If you are running Tiktok ads and observe that some of your ads groups are doing well at a certain average CPA whereas you have some ad groups which aren’t breaking even after having passed your average CPA.
You might be wondering what is the best course of action, should you turn off the ad group which has spent over your average CPA with no profitable results. Should you wait it out and hope that your under performing ad group will catch up to the rest?
Is there a way to optimize that ad group so that it starts breaking even or better still become profitable? What should you do?
Well, we have experienced this situation and most advertisers have, so in this Article, we are going to recommend how we navigate this situation.
Is your underperforming ad group profitable?
The first thing we will need to consider in this situation is if your underperforming ad group is profitable? if it is profitable and the only issue is that the ad group has a higher CPA than your other well performing ad groups, in this case we recommend allowing that underperforming ad group to keep running.

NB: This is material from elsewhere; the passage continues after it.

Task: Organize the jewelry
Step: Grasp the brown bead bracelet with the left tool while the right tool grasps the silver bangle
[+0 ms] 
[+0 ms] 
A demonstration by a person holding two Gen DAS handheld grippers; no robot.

You can try to do other things to increase your profitability such as increasing your AOV (Average order value) or reducing your COGS (cost of goods sold). That is the sum of all direct costs associated with making a product.
Is your underperforming ad group unprofitable?
In this case you will have to look at the situation, what percentage of your ad groups are profitable and what percentage aren’t profitable?
To put this into context;
- Example 1; let’s assume you have 5 ad groups and only 1 or 2 of your ad groups are profitable and performing well with an average of $10 CPA. Assuming your other 3 or 4 ad groups are unprofitable and under performing with over $10 CPA spent.
In this sort of situation given that most of your ad groups are underperforming and only very few ad groups are doing well, I will recommend allowing the underperforming ad group to spend double times the CPA average of the well performing ad groups.
In the example we have above that will mean allowing the underperforming ad group to spend (2 x $10 CPA) which is equals to $20.
If your under performing ad group, in this case has spent double the average CPA of your well performing ad groups and continues to underperform, then turn off that ad group!
On the other hand, if most of your ad groups are performing well and only a few of your ad groups are under performing. I will recommend a different approach, so let’s look at this second example;
- For example 2; if you have 5 ad groups and 4 ad groups are profitable and performing well with an average of $10 CPA whereas 1 ad group is performing poorly, is unprofitable and has spent more than the average CPA of your well performing ad groups i.e $10 CPA.
My recommendation (in example 2) will be to turn off that under performing ad group, there is no point waiting for that ad group to spend double the average CPA of your well performing ad groups.
This is because in this case illustrated in example 2, most of your ad groups are performing well at a certain average CPA of $10 and only a few ad groups are under performing.
The rule is; after having a few sales and being profitable, get an average CPA for most of your ad groups then cut off any other ad group that spends above that average CPA.